▶ _Exercise aim_: In full and without deviation, reproduce the records that follow.
*****
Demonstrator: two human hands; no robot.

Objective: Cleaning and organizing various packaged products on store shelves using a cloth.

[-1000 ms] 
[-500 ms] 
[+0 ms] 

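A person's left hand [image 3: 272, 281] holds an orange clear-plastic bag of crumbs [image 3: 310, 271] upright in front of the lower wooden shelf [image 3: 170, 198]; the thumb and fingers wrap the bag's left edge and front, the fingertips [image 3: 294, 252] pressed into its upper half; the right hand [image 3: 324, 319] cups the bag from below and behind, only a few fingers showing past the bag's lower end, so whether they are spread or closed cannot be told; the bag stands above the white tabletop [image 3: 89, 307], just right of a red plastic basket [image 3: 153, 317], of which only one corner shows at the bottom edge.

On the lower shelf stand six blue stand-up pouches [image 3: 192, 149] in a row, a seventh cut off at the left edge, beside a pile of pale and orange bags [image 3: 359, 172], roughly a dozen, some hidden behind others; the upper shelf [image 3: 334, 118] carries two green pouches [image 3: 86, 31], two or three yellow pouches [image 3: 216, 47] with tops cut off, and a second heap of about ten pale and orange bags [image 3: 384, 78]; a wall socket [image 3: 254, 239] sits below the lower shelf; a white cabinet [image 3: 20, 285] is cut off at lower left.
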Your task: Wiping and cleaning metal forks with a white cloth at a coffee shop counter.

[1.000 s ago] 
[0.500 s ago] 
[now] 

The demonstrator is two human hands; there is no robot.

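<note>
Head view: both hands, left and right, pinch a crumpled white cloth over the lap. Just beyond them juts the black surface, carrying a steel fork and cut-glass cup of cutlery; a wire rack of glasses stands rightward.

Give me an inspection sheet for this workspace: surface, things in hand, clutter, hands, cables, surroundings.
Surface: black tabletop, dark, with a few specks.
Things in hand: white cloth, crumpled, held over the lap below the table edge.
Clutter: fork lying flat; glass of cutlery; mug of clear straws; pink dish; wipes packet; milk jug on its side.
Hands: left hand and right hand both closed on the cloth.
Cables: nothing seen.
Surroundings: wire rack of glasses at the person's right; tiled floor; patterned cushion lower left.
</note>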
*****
▶ _Answer_:
Demonstrator: two human hands; no robot.

Objective: Cleaning and organizing various packaged products on store shelves using a cloth.

[-1000 ms] 
[-500 ms] 
[+0 ms] 

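A person's left hand [image 3: 272, 281] holds an orange clear-plastic bag of crumbs [image 3: 310, 271] upright in front of the lower wooden shelf [image 3: 170, 198]; the thumb and fingers wrap the bag's left edge and front, the fingertips [image 3: 294, 252] pressed into its upper half; the right hand [image 3: 324, 319] cups the bag from below and behind, only a few fingers showing past the bag's lower end, so whether they are spread or closed cannot be told; the bag stands above the white tabletop [image 3: 89, 307], just right of a red plastic basket [image 3: 153, 317], of which only one corner shows at the bottom edge.

On the lower shelf stand six blue stand-up pouches [image 3: 192, 149] in a row, a seventh cut off at the left edge, beside a pile of pale and orange bags [image 3: 359, 172], roughly a dozen, some hidden behind others; the upper shelf [image 3: 334, 118] carries two green pouches [image 3: 86, 31], two or three yellow pouches [image 3: 216, 47] with tops cut off, and a second heap of about ten pale and orange bags [image 3: 384, 78]; a wall socket [image 3: 254, 239] sits below the lower shelf; a white cabinet [image 3: 20, 285] is cut off at lower left.
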Your task: Wiping and cleaning metal forks with a white cloth at a coffee shop counter.

[1.000 s ago] 
[0.500 s ago] 
[now] 

The demonstrator is two human hands; there is no robot.

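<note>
Head view: both hands, left and right, pinch a crumpled white cloth over the lap. Just beyond them juts the black surface, carrying a steel fork and cut-glass cup of cutlery; a wire rack of glasses stands rightward.

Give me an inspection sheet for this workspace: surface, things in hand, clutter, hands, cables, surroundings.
Surface: black tabletop, dark, with a few specks.
Things in hand: white cloth, crumpled, held over the lap below the table edge.
Clutter: fork lying flat; glass of cutlery; mug of clear straws; pink dish; wipes packet; milk jug on its side.
Hands: left hand and right hand both closed on the cloth.
Cables: nothing seen.
Surroundings: wire rack of glasses at the person's right; tiled floor; patterned cushion lower left.
</note>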

That completes the output for this exercise.